What this task involves |
Keep the pictures out, and restate the listing that follows exactly as written.
*** Source material Section Begins ***
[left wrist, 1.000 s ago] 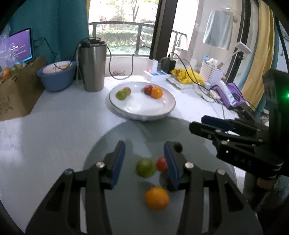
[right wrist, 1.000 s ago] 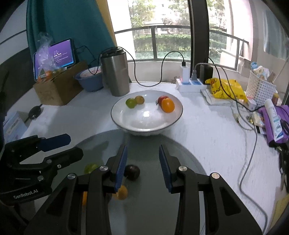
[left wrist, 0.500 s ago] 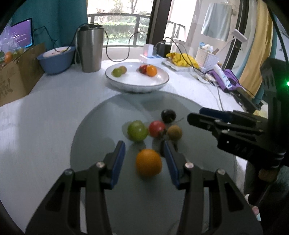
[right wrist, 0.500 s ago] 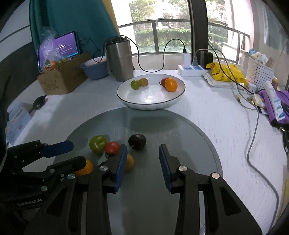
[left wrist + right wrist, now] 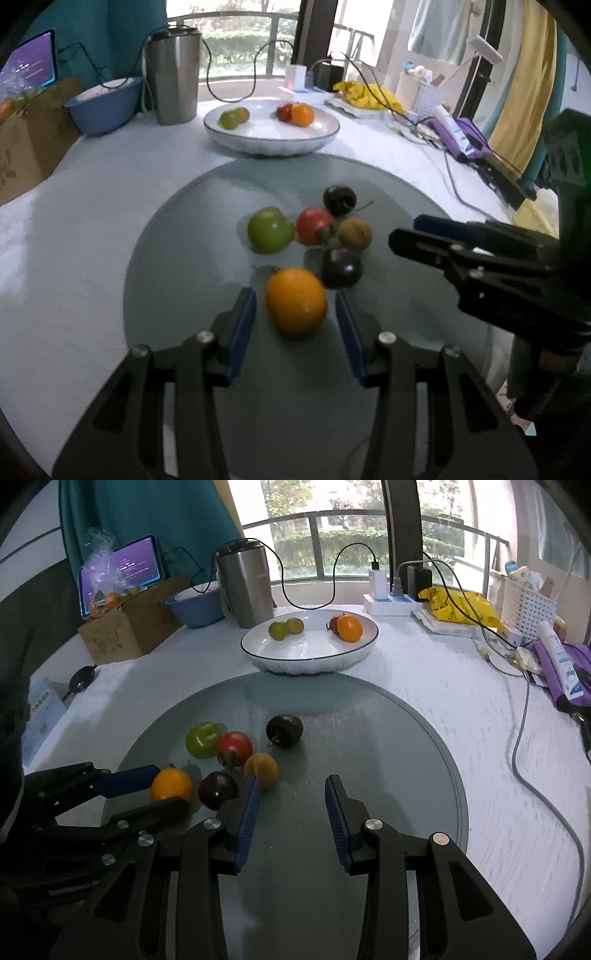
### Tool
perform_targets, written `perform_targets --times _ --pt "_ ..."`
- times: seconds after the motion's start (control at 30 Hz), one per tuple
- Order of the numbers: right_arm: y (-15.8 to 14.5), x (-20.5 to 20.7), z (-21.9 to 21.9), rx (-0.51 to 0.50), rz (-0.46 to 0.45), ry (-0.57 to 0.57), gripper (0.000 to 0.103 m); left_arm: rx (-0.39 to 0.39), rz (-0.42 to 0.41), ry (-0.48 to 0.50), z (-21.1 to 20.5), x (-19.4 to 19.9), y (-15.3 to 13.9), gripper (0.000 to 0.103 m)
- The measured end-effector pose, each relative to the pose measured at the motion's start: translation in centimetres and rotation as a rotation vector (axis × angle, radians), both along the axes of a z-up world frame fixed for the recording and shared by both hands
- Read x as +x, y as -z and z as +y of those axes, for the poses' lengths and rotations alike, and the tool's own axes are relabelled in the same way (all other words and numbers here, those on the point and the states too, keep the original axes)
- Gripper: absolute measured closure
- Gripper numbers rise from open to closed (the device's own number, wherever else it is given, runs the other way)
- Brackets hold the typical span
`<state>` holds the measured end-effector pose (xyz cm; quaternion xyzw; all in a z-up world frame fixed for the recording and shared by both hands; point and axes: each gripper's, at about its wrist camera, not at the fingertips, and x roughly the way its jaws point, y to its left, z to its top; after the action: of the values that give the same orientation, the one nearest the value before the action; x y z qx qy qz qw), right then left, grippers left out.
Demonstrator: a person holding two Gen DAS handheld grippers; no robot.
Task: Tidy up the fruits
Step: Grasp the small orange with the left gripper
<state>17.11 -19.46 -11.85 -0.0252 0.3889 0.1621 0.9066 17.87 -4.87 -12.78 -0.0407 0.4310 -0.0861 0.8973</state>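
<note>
The round orange fruit [image 5: 296, 300] lies on the grey round glass plate [image 5: 177, 295] of the desk, between the L gripper [image 5: 295, 317] fingers, part open, not touching. R gripper [image 5: 291, 808] part open, holds nothing, w/ yellow-brown fruit [image 5: 261, 770] just beside.

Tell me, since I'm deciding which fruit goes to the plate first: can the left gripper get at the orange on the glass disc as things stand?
Probably yes. The orange lies just ahead of the left gripper, between its open fingers, with nothing in front of it; the dark fruit sits close by.
</note>
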Motion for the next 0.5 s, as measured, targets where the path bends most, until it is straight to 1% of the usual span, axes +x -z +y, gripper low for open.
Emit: perform_targets --times 0.2,0.27,0.3,0.5 --pt "0.2 -0.4 0.0 0.01 0.012 -0.006 0.065 -0.002 -0.008 0.006 0.1 0.1 0.3 0.058" --pt "0.2 -0.7 0.3 0.011 0.014 -0.017 0.065 -0.005 -0.013 0.006 0.3 0.1 0.2 0.066" --pt "0.2 -0.8 0.6 0.009 0.016 -0.025 0.064 -0.011 -0.014 0.008 0.4 0.2 0.2 0.067" --pt "0.4 -1.1 2.4 -0.007 0.026 -0.078 0.063 -0.033 -0.026 0.003 1.4 -0.1 0.2 0.068"
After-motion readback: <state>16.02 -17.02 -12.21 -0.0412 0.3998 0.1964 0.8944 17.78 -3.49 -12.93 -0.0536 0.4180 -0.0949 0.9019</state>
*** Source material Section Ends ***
Task solution |
[left wrist, 1.000 s ago] 
[right wrist, 1.000 s ago] 
[left wrist, 0.500 s ago] 
[right wrist, 0.500 s ago] 
[left wrist + right wrist, now] 
### Tool
perform_targets, written `perform_targets --times _ --pt "_ ..."`
- times: seconds after the motion's start (control at 30 Hz), one per tuple
- Order of the numbers: right_arm: y (-15.8 to 14.5), x (-20.5 to 20.7), z (-21.9 to 21.9), rx (-0.51 to 0.50), rz (-0.46 to 0.45), ry (-0.57 to 0.57), gripper (0.000 to 0.103 m); left_arm: rx (-0.39 to 0.39), rz (-0.42 to 0.41), ry (-0.48 to 0.50), z (-21.1 to 20.5), x (-19.4 to 19.9), y (-15.3 to 13.9), gripper (0.000 to 0.103 m)
- The measured end-effector pose, each relative to the pose measured at the motion's start: translation in centimetres and rotation as a rotation vector (axis × angle, radians), both along the axes of a z-up world frame fixed for the recording and shared by both hands
- Read x as +x, y as -z and z as +y of those axes, for the poses' lengths and rotations alike, and the tool's own axes are relabelled in the same way (all other words and numbers here, those on the point and the states too, keep the original axes)
- Gripper: absolute measured closure
- Gripper numbers rise from open to closed (the device's own number, wherever else it is given, runs the other way)
- Brackets hold the typical span
`<state>` holds the measured end-effector pose (xyz cm; quaternion xyzw; all in a z-up world frame fixed for the recording and shared by both hands; point and axes: each gripper's, at about its wrist camera, not at the fingertips, and x roughly the way its jaws point, y to its left, z to its top; after the action: of the values that give the same orientation, the one nearest the value before the action; x y z qx qy qz qw), right then left, grippers left out.
Demonstrator: a person holding two Gen DAS handheld grippers; no robot.
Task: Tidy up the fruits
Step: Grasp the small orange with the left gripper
<state>17.11 -19.46 -11.85 -0.0252 0.3889 0.1621 0.9066 17.87 -4.87 -12.78 -0.0407 0.4310 -0.0861 0.8973</state>
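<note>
The round orange fruit [image 5: 296, 300] lies on the grey round glass plate [image 5: 177, 295] of the desk, between the L gripper [image 5: 295, 317] fingers, part open, not touching. R gripper [image 5: 291, 808] part open, holds nothing, w/ yellow-brown fruit [image 5: 261, 770] just beside.

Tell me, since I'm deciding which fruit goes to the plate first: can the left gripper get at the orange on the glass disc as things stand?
Probably yes. The orange lies just ahead of the left gripper, between its open fingers, with nothing in front of it; the dark fruit sits close by.
</note>
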Motion for the next 0.5 s, as measured, targets where the path bends most, until it is straight to 1% of the usual span, axes +x -z +y, gripper low for open.
Emit: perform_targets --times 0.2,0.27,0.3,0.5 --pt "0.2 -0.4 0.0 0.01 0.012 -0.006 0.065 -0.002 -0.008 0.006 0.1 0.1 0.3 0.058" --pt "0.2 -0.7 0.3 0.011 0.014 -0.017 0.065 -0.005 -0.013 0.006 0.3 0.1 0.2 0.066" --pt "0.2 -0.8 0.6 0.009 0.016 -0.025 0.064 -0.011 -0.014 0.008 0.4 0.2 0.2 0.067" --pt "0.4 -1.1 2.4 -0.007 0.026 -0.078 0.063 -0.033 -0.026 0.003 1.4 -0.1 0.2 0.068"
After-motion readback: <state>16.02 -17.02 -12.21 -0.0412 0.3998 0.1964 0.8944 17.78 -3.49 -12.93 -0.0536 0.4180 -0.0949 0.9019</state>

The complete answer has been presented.